Work instructions: The answer must be only the lines below from the one holding "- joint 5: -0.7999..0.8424" down to the one holding "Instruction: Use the", ends included, printed exactly; please omit all pictures.

Excerpted records:
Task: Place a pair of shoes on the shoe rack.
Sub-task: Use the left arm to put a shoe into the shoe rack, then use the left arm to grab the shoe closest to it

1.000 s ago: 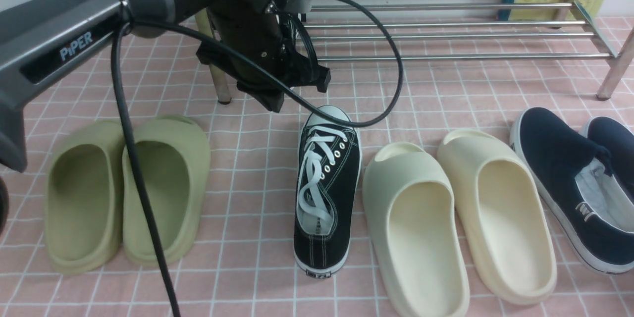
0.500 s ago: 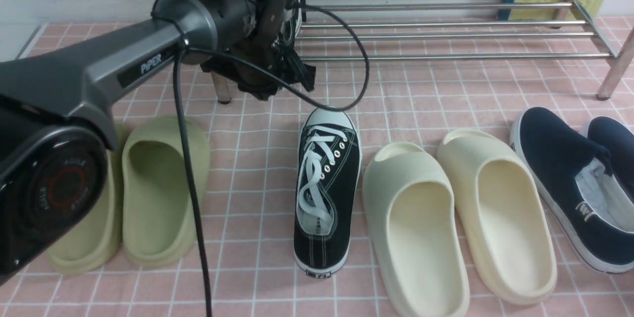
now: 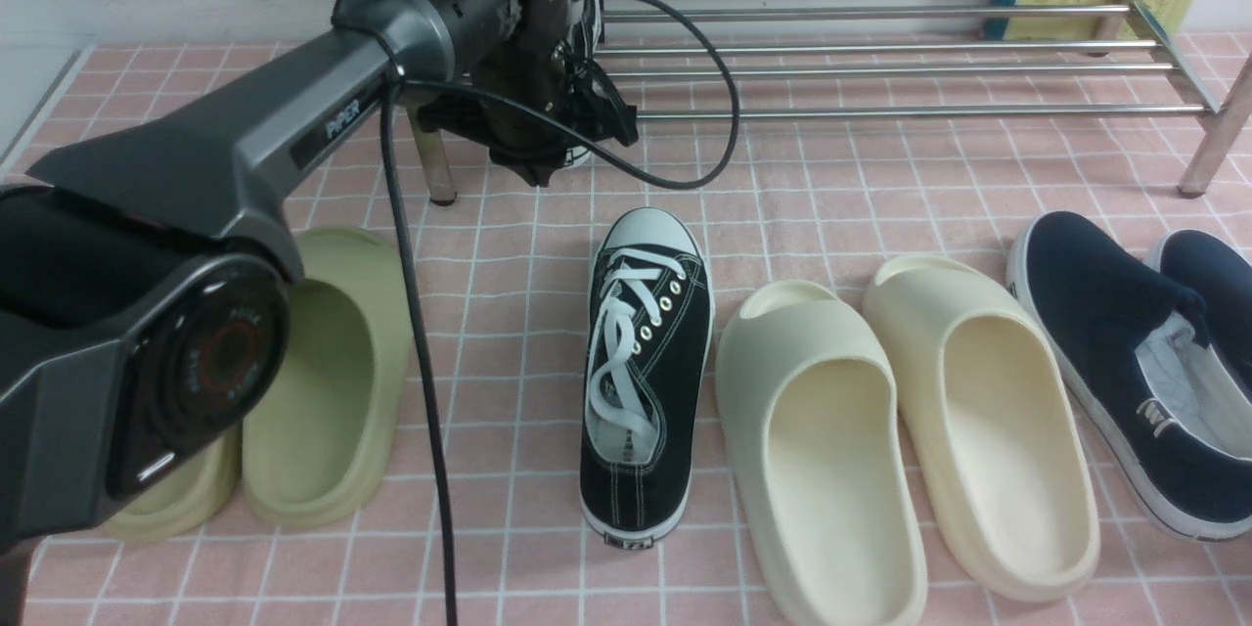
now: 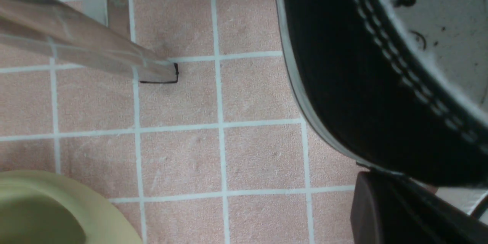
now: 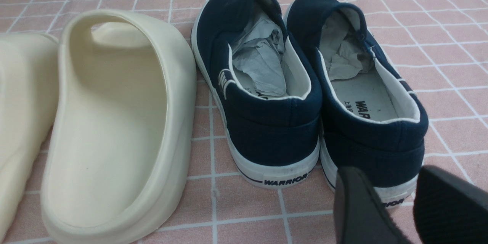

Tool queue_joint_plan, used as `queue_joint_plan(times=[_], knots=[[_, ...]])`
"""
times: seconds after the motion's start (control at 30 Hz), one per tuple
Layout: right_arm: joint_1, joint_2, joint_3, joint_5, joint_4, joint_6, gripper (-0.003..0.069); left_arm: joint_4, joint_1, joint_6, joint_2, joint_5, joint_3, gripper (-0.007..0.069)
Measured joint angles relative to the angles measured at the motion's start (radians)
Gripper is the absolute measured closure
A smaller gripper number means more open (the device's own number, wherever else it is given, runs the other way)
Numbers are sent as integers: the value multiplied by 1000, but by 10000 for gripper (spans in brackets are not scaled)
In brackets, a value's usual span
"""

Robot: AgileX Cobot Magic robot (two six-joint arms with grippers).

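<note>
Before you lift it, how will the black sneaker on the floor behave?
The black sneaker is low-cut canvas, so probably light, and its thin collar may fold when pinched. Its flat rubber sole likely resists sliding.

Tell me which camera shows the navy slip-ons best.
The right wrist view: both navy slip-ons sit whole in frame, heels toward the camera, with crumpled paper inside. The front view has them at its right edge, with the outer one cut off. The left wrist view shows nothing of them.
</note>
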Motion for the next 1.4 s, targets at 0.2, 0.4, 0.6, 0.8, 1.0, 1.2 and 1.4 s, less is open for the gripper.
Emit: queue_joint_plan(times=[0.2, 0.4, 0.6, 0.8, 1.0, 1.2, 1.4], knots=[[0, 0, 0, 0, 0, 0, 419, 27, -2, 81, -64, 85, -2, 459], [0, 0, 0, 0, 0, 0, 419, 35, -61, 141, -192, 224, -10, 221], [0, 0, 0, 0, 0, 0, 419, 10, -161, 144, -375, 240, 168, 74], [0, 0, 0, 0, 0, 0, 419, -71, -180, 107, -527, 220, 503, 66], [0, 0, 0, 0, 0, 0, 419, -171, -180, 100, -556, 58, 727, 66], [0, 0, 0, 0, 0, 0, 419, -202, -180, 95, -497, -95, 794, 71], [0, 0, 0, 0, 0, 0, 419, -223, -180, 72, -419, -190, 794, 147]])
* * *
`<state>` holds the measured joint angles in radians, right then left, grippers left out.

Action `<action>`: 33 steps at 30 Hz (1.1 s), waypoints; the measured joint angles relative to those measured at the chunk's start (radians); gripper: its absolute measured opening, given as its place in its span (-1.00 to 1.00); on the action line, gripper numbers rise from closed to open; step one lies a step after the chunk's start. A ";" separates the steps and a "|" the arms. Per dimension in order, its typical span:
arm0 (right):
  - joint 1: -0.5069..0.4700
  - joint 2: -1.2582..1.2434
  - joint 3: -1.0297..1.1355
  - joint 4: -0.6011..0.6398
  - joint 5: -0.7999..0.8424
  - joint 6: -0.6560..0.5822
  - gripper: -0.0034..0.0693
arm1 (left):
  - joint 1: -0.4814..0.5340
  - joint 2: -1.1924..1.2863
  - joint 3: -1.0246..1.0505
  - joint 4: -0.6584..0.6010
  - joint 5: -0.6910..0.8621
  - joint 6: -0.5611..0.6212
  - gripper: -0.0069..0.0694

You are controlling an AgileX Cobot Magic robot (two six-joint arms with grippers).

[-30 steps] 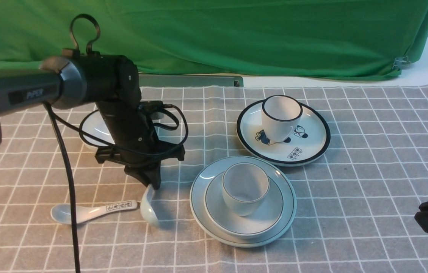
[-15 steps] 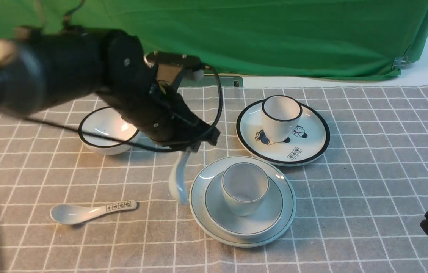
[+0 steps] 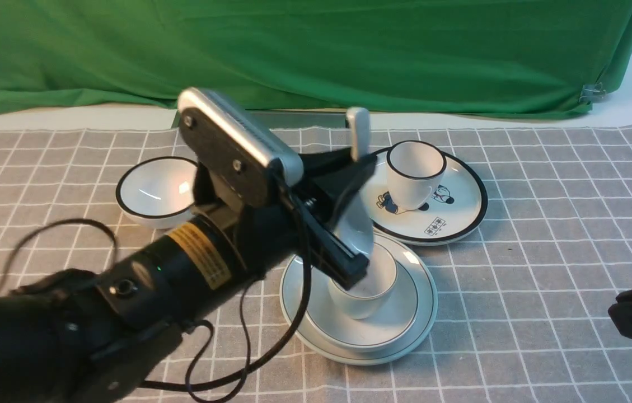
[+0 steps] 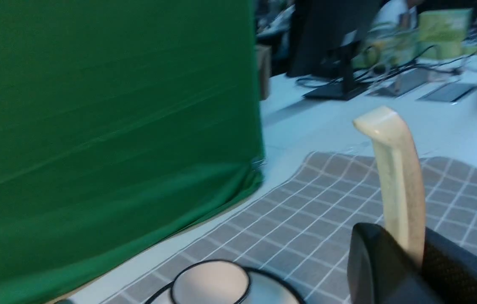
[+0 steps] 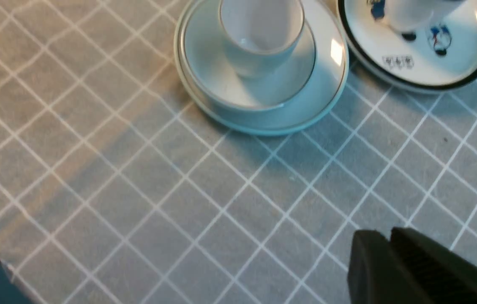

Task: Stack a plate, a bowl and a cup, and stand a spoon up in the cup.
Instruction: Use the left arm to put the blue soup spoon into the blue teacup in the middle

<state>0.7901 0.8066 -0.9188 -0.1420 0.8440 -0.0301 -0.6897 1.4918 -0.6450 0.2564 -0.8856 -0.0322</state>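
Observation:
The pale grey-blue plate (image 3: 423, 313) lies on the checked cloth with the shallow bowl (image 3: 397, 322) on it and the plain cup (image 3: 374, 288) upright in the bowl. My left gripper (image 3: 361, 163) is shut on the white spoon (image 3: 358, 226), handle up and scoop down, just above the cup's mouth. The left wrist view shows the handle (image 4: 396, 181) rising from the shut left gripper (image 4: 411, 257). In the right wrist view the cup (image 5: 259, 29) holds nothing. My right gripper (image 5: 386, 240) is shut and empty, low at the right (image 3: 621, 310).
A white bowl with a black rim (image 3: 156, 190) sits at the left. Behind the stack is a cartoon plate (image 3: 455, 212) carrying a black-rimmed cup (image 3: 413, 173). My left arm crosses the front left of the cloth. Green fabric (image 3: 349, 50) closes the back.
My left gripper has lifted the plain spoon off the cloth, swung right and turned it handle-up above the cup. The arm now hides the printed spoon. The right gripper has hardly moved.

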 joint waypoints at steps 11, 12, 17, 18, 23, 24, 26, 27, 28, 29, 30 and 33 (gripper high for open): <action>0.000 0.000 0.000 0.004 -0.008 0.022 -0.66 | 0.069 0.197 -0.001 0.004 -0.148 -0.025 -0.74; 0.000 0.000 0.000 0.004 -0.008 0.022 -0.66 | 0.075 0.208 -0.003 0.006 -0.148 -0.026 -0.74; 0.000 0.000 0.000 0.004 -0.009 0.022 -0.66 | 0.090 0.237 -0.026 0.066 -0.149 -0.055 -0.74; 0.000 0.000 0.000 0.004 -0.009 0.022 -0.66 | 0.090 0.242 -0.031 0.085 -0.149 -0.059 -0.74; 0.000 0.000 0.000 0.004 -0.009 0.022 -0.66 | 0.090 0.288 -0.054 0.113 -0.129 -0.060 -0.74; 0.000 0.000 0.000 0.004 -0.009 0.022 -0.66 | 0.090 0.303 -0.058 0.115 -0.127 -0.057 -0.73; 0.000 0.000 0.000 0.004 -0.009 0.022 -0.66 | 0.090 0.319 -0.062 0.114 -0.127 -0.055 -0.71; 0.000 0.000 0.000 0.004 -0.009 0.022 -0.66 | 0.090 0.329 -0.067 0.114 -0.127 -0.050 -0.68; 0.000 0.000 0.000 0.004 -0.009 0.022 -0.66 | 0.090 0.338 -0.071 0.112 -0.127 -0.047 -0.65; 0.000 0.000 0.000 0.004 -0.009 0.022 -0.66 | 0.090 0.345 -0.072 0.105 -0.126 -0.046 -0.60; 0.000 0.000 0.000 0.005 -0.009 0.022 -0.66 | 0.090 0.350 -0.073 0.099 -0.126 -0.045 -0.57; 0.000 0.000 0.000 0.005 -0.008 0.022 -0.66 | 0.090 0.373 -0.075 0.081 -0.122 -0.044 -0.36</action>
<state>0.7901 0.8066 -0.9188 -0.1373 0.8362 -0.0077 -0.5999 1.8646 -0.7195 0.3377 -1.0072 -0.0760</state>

Exercise output:
  - joint 5: -0.7999..0.8424
  - joint 6: -0.6560..0.5822
  - gripper: -0.0034..0.0693
arm1 (left):
  - joint 1: -0.4814..0.5340
  - joint 2: -1.1924..1.2863
  - joint 3: -1.0246..1.0505
  - joint 4: -0.6584..0.6010
  - joint 5: -0.6910..0.8621
  - joint 6: -0.5611..0.6212
  - gripper: -0.0069..0.0694

You are controlling an AgileX Cobot Magic robot (two six-joint arms with grippers).

[-30 steps] 
[-15 steps] 
[+0 steps] 
[+0 steps] 
[+0 steps] 

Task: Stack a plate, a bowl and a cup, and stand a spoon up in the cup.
Instruction: Use the left arm to put the blue soup spoon into the blue teacup in the middle

No more output will be given.